A flute pierced the air with longing, and his companions sang, “Ana el-Haqq, Ana el-Haqq” over and over in a melody that sometimes soared and sometimes flirted with the earth, then came to rest on her ample breast before leaping to soar again. Yes, this was a place where he could be at home.
He picked up the melody and sang, “Ana el-Haqq, Ana el-Haqq,” “I am God, I am God.” It was heresy, it was beautiful, and it was true.
As he gained his bearings in the whirling constellation of supplicants, more details began to resolve themselves. The white figures spun both on their own axes and around the black form in intricate arabesque patterns. They spun so swiftly that the fact they never collided testified to both intense discipline and true freedom. He could not recall seeing such a promise fulfilled in mortals since he returned to civilization. He had no idea where he was or who they were, but he plunged into their supplications as if he were one of them. He let his mind stay loose in the space of beloved and illusion while his body whirled in intricate arabesques that were familiar, but that he had never trained in, nor even seen.
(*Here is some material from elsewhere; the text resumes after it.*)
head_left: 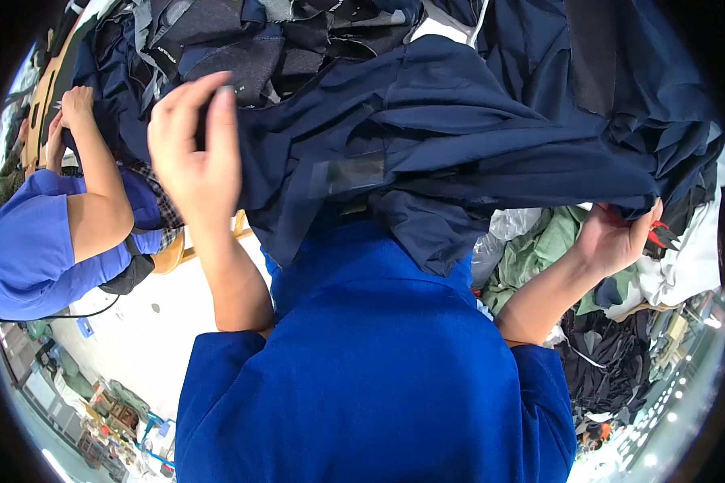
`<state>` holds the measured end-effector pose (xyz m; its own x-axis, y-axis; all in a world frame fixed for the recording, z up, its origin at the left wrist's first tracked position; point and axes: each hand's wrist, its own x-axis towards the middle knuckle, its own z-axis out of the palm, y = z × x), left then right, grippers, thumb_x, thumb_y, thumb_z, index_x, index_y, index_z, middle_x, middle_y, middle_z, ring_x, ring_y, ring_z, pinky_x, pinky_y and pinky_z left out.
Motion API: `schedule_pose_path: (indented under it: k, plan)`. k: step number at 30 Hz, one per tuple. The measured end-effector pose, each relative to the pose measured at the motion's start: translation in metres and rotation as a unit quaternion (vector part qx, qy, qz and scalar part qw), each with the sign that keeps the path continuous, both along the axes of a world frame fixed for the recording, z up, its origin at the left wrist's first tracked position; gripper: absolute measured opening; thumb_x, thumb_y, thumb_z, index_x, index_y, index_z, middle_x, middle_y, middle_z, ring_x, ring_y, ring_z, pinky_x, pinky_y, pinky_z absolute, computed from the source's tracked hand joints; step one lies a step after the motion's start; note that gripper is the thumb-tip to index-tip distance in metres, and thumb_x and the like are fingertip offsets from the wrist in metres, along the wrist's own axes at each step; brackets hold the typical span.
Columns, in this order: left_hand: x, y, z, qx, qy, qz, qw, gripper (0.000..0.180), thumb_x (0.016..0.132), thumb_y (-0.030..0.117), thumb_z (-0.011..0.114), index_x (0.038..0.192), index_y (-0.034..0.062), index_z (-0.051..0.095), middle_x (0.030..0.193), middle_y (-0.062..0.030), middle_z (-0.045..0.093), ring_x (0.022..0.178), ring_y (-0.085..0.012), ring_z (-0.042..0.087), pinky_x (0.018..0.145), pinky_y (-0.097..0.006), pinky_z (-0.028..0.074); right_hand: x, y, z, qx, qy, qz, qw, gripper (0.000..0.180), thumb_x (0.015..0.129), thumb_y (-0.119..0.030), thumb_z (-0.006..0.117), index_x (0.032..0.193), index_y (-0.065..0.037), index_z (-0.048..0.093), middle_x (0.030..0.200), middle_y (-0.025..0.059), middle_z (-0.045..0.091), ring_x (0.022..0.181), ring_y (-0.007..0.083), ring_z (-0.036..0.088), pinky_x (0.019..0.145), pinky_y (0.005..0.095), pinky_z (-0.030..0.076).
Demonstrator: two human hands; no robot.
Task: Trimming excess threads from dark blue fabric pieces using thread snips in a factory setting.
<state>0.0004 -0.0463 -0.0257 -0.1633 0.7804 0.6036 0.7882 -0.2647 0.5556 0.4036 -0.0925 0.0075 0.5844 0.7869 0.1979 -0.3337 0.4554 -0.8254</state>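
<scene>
A large dark navy garment point(451, 121) lies spread and creased in front of me, its near edge hanging over my lap. Raised above its left part, my left hand point(197, 149) is open, thumb and fingers apart, slightly blurred and holding nothing. At the garment's right end, my right hand point(612, 240) is closed beside the hem. A small red tool with dark pointed tips, which looks like thread snips point(660, 235), sticks out of that hand. Whether its fingers also pinch the cloth is partly hidden. A darker rectangular patch point(354, 173) shows on the garment's middle.
Dark cut fabric pieces point(258, 56) are heaped at the far side. To my left, a co-worker in a blue shirt point(36, 233) works at the table. Green cloth point(540, 249), clear plastic point(499, 233) and a dark scrap pile point(608, 362) lie to my right.
</scene>
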Motion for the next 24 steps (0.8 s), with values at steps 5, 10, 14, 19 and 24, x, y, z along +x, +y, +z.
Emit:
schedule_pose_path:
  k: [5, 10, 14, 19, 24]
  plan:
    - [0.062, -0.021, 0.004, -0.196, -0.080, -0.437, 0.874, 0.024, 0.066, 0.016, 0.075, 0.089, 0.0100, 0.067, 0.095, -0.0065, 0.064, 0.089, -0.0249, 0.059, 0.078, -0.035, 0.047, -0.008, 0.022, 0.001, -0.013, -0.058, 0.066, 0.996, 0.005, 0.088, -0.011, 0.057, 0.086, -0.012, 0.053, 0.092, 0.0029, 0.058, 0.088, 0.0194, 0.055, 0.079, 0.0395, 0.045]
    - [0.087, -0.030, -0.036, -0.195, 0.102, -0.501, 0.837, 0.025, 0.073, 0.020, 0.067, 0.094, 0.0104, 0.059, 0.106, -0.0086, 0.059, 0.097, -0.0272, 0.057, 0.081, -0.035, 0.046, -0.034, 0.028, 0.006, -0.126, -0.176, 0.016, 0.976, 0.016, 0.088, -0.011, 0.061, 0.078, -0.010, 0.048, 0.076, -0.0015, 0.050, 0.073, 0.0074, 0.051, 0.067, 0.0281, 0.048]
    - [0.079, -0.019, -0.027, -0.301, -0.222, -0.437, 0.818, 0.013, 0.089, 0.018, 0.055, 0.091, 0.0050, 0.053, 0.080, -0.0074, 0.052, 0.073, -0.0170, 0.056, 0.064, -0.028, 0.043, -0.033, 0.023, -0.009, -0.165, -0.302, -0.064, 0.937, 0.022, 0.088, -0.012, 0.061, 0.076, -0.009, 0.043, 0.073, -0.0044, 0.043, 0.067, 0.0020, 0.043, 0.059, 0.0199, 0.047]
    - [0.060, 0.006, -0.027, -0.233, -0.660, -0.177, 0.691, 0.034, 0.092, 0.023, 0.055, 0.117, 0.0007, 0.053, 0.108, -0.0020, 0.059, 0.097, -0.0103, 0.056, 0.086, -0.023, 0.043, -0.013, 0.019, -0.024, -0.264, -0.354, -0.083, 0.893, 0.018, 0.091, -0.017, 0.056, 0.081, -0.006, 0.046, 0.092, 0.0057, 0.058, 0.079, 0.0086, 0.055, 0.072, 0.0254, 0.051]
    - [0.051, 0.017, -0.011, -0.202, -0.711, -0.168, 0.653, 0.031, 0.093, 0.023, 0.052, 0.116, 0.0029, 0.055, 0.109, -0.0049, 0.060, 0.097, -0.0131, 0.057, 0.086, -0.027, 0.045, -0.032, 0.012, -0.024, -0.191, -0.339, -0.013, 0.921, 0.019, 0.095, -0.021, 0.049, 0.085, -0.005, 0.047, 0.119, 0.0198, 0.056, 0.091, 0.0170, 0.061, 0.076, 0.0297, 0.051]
This was letting go into godhood. Letting ecstasy lead him around and around and around so far beside himself that there was only this wide open space, and in the wide open space danced twelve mystics dressed in flowing white robes that flared at the bottom and hats on their heads that looked like tubular loaves of bread. Along with the mystics whirled their uninvited guest, who kept pace and speed and pattern, but who wore only simple trousers, oddly faded and torn in places. Shoes and shirt had been carried away by the river, along with his memory and any rush to get anywhere or do anything.
His memory was coming back, but there was still only the now. Past and future were only figments of a demented mortal’s imagination, desperate attempts to capture the intangible, make something solid so that they could feel solid themselves, and feel as if they mattered. But the truth that creeps unsuspected underneath plans and memories sings: there is nothing other than now.